• _Required action_: Show all lines from the data that include the word "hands".

(Supplied records)

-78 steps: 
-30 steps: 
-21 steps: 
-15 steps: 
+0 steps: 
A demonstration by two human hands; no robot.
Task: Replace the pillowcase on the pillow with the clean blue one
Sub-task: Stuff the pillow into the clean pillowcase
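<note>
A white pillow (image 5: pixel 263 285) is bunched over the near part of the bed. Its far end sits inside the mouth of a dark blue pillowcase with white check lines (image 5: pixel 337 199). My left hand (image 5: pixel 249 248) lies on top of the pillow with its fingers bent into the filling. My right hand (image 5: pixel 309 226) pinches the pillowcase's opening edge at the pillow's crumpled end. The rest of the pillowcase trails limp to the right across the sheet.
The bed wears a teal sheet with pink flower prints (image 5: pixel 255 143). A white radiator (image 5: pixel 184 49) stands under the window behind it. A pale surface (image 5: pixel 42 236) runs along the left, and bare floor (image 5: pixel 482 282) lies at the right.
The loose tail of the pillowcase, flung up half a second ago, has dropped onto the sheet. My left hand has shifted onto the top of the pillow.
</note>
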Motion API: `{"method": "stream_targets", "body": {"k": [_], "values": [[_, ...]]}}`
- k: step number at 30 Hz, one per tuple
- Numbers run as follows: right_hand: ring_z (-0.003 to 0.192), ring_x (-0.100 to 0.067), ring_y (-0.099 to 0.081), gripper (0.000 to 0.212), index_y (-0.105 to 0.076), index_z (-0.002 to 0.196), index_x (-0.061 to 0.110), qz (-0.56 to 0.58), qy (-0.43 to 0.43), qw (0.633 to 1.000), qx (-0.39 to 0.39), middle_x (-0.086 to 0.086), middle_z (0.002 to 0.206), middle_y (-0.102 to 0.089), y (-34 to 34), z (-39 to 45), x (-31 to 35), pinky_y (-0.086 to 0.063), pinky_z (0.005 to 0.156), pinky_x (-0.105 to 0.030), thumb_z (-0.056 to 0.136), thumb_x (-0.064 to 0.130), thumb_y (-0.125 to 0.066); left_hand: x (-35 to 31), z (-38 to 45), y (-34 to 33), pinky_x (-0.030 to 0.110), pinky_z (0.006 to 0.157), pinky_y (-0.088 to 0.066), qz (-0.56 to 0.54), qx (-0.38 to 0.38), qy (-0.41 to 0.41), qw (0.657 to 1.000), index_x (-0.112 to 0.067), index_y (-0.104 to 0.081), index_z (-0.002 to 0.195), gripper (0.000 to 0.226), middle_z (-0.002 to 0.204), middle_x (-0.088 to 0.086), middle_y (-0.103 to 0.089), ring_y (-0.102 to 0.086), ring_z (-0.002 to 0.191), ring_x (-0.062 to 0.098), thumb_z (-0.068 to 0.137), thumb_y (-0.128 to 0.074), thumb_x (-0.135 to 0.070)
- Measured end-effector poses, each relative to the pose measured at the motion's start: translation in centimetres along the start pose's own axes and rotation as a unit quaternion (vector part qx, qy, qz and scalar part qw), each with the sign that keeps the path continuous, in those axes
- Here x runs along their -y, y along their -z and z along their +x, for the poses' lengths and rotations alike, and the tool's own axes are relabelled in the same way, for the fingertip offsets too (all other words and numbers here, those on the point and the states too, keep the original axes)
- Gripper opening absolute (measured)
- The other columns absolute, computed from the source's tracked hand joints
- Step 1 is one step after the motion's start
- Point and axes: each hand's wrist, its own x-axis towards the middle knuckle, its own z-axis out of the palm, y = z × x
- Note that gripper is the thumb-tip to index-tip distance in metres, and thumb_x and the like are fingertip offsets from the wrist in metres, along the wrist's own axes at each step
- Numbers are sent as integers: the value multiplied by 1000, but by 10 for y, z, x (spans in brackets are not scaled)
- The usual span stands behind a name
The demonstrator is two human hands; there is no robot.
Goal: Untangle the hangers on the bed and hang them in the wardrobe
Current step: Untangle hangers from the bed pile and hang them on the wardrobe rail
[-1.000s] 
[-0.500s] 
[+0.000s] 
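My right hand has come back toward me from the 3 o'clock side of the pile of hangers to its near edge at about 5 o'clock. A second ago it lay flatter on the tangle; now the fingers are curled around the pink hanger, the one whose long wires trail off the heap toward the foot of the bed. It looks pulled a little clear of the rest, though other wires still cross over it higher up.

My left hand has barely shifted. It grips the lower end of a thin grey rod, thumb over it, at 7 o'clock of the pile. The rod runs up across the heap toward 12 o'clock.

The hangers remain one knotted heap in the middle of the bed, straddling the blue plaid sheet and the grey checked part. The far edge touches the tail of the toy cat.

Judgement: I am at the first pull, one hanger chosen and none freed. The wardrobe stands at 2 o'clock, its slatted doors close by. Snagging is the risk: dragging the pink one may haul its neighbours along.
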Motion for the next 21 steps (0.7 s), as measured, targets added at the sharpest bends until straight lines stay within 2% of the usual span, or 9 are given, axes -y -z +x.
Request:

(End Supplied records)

• _Answer to this problem_:
A demonstration by two human hands; no robot.
The demonstrator is two human hands; there is no robot.

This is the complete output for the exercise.